### DESCRIPTION OF THE TASK
Find every line in the data that contains the word "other". Return each of those lines.
#####
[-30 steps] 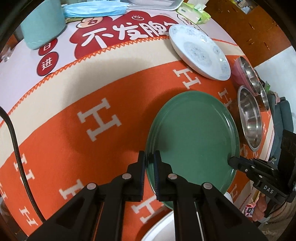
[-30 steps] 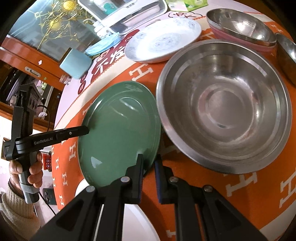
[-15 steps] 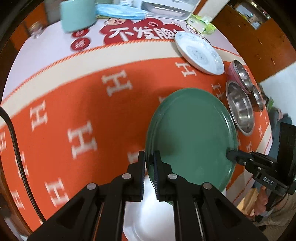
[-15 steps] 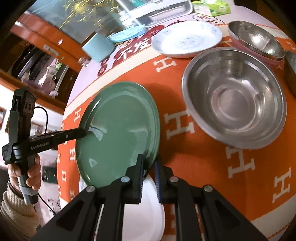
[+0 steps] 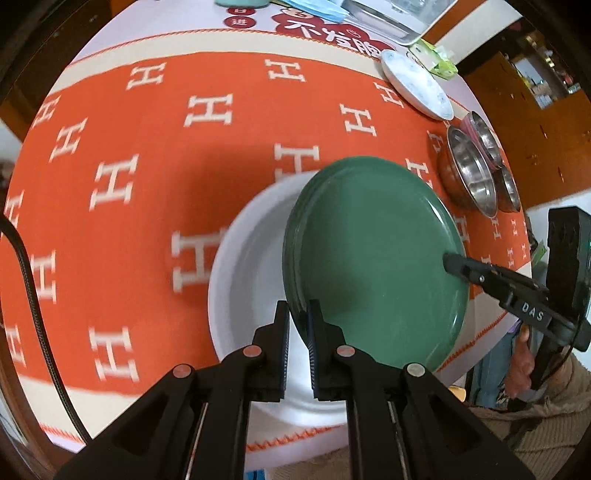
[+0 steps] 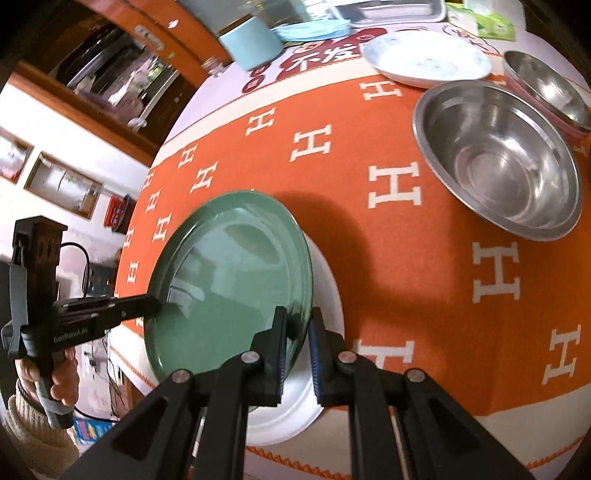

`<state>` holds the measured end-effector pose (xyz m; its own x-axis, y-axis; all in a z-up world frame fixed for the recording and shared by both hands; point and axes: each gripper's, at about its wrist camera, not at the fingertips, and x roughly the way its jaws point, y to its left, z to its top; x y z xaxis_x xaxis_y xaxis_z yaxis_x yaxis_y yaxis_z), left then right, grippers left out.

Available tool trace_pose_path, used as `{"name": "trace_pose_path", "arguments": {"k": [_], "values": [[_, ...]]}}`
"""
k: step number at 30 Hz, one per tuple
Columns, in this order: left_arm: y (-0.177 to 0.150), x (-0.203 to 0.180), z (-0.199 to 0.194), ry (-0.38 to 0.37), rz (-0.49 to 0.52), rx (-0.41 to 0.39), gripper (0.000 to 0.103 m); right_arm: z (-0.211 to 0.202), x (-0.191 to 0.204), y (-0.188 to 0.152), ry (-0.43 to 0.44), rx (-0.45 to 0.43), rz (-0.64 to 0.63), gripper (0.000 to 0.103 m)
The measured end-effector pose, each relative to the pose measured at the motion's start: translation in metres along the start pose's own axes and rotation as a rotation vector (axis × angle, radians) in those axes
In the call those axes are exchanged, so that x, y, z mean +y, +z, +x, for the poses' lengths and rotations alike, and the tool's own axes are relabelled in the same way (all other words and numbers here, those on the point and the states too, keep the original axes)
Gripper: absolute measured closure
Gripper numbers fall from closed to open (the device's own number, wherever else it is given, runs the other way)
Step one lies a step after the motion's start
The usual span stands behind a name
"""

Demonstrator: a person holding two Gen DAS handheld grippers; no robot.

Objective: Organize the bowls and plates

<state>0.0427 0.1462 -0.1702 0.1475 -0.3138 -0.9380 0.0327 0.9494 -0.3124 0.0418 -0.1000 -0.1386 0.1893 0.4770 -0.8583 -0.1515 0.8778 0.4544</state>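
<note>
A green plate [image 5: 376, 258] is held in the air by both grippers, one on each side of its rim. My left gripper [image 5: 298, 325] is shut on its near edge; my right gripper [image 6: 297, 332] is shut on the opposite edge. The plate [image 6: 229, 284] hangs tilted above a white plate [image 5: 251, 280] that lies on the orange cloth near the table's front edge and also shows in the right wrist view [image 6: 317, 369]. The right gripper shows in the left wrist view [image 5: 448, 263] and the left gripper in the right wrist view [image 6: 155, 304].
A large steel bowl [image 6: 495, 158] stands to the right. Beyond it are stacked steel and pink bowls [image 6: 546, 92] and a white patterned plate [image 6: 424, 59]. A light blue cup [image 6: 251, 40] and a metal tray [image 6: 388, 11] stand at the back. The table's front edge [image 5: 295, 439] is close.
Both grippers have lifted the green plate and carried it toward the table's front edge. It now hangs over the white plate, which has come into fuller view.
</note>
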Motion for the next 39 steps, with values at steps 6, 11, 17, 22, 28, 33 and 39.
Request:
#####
### PROBLEM SOLUTION
In the call those axes are exchanged, so that x, y, z mean +y, +z, +x, for the poses' lengths and rotations alike, and the tool's own axes are relabelled in the same way (all other words and numbers here, those on the point and the states too, keep the original axes)
Gripper numbers fall from closed to open (the device's own number, wherever else it is given, runs the other way)

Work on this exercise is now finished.